The plan works perfectly; all the symptoms of Ritalin wears off, Collins is booed from the stage, and the crowd starts chanting for Timmy. The band reunites with Skyler and they play their show. Timmy even learns the words to introduce the band properly. Collins is carried out of the arena via crowd surfing, with the position of the Oscar implied to have been inserted in his anus. This was shown in a segment which aired during the last 20 seconds of the episode.

==Cultural references==
Phil Collins is always seen holding an Academy Award. This refers to his award in 1999 for best song, "You'll Be in My Heart" (referred to in the episode as "You'll Be in Me") from Disney's Tarzan, which won against a song from South Park: Bigger, Longer and Uncut, called "Blame Canada."

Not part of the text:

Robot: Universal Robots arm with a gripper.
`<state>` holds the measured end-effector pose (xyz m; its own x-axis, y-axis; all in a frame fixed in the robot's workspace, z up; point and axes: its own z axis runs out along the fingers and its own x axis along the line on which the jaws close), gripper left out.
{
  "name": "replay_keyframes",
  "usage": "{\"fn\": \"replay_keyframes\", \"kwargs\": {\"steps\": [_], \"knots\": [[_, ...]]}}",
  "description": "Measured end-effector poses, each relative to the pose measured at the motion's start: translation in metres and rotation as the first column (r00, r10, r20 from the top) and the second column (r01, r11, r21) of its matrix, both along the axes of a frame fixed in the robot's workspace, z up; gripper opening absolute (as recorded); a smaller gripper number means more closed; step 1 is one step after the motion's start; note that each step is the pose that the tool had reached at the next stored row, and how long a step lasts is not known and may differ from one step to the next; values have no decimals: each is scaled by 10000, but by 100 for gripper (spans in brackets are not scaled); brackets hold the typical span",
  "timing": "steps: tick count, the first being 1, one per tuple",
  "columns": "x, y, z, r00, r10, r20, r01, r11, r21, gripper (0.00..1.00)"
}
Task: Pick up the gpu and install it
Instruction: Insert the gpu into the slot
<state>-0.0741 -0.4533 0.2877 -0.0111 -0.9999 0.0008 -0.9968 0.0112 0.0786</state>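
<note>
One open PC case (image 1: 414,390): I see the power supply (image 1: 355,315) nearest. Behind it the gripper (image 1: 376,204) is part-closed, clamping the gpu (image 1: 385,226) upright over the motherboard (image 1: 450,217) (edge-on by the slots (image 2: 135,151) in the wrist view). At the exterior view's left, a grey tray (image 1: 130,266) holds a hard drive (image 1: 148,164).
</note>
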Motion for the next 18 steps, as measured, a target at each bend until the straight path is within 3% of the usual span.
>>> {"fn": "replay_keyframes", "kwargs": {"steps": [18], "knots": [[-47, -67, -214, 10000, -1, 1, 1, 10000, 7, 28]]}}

Collins' appearance and mannerisms in the episode are similar to the "Gumby" character as seen in Monty Python's Flying Circus, one of Stone and Parker's influences. The characters always mispronounce the name of Lollapalooza, a yearly music event. Kurt Loder is also parodied on an episode of MTV News. Loder ponders why he is still doing this and says, "I've got to be the oldest person on this network by at least 40 years." The MTV News logo is seen with its satellite orbiting the Earth and the announcer states how the network is so cool they decide what is cool. The announcer admits that MTV News and by default MTV proper has been single-handedly dumbing down America's youth since the 80s.

==Legacy==
The song featured in this episode, "Timmy and the Lords of the Underworld", is a bonus song in Rock Band. It was also released as a standalone single.

==Production==
As explained in the FAQ section on the official website, "When the year 2000 was coming up, everyone and their brother had '2000' in the titles of their products and TV shows. America was obsessed with 2000, so Trey Parker put '2000' in the titles to make fun of the ubiquity of the phrase. However the joke soon got old after the first four episodes so they decided to drop it."